Angel Olsen is caustic and refreshingly candid. Coming off a relentless tour schedule in support of last year’s My Woman, the singer-songwriter offers the same honesty that has endeared her to audiences since her breakthrough release, 2014’s Burn Your Fire for No Witness.
Olsen will perform tonight at 1306 as the first artist featured in Red Bull Sound Select’s 3 Days in Miami program. New Times spoke with her about her involvement in Our First Hundred Days, a project of "100 songs that inspire progress and benefit a cause for change"; the inanity of posing next to trees; and the difference between ceding creative control and affirming it.

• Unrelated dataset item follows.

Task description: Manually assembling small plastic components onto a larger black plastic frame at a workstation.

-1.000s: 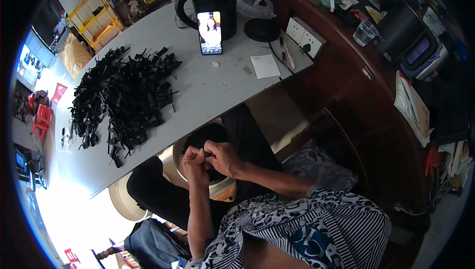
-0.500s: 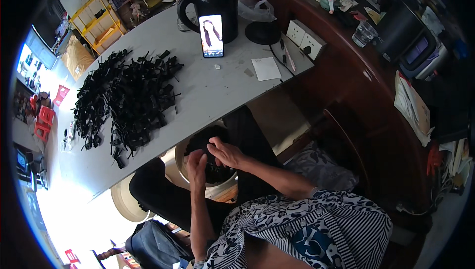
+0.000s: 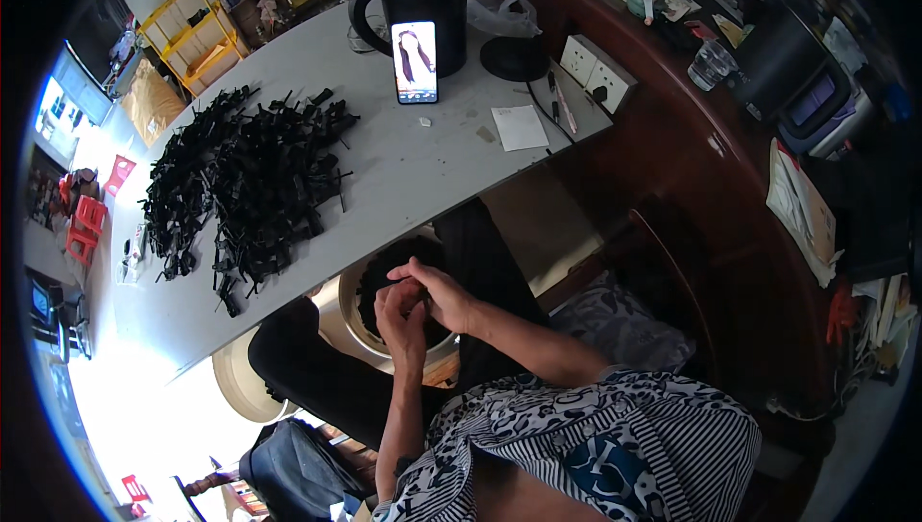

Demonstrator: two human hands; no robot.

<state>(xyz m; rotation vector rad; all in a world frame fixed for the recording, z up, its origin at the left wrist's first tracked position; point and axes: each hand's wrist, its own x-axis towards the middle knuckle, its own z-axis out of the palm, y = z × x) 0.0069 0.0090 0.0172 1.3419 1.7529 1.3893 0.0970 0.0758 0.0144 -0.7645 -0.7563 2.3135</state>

Angel Olsen: [Through] Jon Coombs at my label [Jagjaguwar]... We were all sort of devastated [the day after] the election.... It was a live video thing at a church. And I was miserable. I did one of my songs, “Give It Up,” which is usually a grunge song. And I played that in a church, and everybody there was kind of like, “What the fuck are we doing here? You couldn’t cancel?” And I was like, “Well, I would’ve canceled, but this is a big opportunity [laughs], and I didn’t expect this to happen." Coombs was there with me, and a lot of other label people were around, and I was just like [sighs], “Never again will I book any press on an election day. What the fuck was I thinking?” It was awful.
Coombs called me and was like, “Well, do you wanna contribute one of the songs we were gonna put out on seven-inch to this thing?” And I was like, “Yeah!” I was feeling conflicted: Is it my duty as an artist to be political now, now that everyone finds it their duty to be political? Because this isn’t why I write music. But I wanted to do something that was contributing money I was making toward organizations that would be defunded.
The song we chose was supposed to be one of the songs that was an alternative ending to the record, so kind of an interesting choice.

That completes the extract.